▶ **Exercise requirements**
Tally the lines in the data below in which the word "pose" occurs, then give only the total.

▶ **Source material**
____
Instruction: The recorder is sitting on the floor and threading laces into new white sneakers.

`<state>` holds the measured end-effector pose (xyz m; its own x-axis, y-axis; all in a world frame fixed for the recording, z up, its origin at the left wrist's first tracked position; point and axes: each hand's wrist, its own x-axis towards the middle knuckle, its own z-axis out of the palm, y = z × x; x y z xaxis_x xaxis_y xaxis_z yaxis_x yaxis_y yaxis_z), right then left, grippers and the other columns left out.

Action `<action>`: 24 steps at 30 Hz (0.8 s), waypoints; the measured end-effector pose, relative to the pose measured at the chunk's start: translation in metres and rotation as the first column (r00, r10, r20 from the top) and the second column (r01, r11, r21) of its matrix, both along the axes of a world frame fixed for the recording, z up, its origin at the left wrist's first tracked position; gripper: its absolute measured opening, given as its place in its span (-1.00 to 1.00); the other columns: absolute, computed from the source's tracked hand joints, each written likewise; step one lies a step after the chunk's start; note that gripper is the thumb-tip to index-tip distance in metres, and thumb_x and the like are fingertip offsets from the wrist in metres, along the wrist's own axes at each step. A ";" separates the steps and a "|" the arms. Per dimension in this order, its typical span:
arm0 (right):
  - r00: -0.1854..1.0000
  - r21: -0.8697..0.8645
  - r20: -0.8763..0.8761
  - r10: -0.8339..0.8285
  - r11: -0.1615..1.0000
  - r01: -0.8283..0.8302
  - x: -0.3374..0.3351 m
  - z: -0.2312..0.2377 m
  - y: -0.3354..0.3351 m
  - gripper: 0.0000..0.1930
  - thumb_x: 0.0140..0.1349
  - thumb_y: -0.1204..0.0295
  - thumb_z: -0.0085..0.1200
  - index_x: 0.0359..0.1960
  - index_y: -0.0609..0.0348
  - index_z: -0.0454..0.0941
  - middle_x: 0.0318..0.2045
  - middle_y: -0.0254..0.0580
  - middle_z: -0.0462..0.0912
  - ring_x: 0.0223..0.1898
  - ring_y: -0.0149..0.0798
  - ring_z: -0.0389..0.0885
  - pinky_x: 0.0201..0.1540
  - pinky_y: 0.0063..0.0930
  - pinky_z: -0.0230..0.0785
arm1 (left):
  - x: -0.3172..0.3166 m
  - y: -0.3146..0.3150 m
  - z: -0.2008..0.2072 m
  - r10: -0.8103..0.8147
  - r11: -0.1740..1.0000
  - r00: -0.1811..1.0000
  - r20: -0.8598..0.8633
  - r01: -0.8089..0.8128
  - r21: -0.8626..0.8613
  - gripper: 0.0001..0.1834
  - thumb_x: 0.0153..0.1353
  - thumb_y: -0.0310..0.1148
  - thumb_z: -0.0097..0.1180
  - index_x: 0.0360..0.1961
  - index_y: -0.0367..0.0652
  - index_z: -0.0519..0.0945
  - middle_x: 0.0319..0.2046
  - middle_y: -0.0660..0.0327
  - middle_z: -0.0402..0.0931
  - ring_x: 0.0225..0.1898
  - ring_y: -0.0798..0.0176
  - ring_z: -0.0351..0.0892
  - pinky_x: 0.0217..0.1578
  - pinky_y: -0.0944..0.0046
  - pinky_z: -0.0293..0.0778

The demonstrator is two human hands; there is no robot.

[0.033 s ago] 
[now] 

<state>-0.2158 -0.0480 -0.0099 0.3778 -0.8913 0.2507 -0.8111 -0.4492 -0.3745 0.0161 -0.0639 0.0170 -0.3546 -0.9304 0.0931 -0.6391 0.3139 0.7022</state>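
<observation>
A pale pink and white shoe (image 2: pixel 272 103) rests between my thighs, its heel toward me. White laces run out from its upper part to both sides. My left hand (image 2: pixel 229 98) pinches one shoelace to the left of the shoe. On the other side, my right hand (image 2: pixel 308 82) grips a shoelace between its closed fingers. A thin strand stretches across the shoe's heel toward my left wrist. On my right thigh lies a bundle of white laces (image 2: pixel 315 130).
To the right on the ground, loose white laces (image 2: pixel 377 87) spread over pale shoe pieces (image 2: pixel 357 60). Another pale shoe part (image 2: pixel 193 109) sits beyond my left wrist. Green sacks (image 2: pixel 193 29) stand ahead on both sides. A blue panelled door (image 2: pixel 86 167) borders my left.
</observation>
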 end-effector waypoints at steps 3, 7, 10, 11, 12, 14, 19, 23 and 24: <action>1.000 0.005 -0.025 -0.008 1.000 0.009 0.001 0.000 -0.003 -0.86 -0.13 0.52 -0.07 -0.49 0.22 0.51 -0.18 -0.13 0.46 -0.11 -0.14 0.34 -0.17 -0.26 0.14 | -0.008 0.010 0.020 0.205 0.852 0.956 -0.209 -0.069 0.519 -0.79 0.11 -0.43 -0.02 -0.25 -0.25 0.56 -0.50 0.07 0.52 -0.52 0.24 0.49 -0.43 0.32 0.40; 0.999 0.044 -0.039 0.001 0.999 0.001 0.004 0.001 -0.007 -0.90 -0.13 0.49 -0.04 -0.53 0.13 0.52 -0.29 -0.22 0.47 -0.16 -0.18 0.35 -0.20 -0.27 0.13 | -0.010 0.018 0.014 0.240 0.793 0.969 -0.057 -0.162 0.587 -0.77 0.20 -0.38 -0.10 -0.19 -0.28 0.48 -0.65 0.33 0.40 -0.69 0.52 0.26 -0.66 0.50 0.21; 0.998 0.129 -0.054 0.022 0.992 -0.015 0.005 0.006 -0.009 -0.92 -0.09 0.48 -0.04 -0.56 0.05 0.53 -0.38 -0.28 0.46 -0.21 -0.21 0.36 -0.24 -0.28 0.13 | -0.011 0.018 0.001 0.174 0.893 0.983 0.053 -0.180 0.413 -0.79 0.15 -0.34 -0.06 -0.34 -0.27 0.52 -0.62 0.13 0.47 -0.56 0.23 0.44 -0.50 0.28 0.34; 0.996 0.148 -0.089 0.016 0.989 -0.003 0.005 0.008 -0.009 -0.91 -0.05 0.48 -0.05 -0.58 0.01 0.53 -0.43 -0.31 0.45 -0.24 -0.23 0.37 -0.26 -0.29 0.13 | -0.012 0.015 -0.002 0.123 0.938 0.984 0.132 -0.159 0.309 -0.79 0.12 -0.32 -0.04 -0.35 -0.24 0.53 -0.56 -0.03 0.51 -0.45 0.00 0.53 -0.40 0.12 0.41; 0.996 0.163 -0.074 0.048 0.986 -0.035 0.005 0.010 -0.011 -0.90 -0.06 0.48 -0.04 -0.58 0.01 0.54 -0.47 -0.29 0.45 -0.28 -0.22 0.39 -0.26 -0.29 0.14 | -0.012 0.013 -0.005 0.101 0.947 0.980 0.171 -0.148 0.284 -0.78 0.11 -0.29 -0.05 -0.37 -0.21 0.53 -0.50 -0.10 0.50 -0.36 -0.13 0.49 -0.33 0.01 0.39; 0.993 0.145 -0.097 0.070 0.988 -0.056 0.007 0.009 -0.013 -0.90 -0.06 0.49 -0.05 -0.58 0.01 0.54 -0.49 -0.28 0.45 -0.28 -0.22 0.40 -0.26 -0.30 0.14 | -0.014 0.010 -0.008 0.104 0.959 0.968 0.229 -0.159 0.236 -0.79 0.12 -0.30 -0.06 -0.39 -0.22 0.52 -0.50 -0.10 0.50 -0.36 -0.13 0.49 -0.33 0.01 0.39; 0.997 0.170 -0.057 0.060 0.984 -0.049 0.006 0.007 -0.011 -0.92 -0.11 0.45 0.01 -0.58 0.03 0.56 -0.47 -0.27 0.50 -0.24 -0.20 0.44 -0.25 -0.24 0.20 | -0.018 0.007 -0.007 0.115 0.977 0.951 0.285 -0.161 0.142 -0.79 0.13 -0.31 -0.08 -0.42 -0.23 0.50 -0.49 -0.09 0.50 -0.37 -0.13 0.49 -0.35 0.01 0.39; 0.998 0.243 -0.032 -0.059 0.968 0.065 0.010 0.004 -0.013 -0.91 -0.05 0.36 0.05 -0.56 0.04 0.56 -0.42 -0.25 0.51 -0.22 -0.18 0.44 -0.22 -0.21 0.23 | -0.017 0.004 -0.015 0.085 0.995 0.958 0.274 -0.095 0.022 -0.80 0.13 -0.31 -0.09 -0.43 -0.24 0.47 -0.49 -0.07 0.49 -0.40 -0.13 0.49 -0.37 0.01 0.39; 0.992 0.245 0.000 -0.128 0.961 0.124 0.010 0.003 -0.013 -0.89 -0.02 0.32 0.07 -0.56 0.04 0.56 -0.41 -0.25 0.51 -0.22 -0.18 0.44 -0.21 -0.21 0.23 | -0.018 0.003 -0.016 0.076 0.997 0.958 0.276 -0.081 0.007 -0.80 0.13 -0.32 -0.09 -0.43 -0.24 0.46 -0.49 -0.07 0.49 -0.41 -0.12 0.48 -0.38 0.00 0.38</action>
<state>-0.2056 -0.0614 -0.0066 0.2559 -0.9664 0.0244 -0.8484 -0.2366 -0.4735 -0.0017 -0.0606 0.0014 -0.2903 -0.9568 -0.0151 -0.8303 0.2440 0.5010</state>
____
▶ **Response for this exercise**
2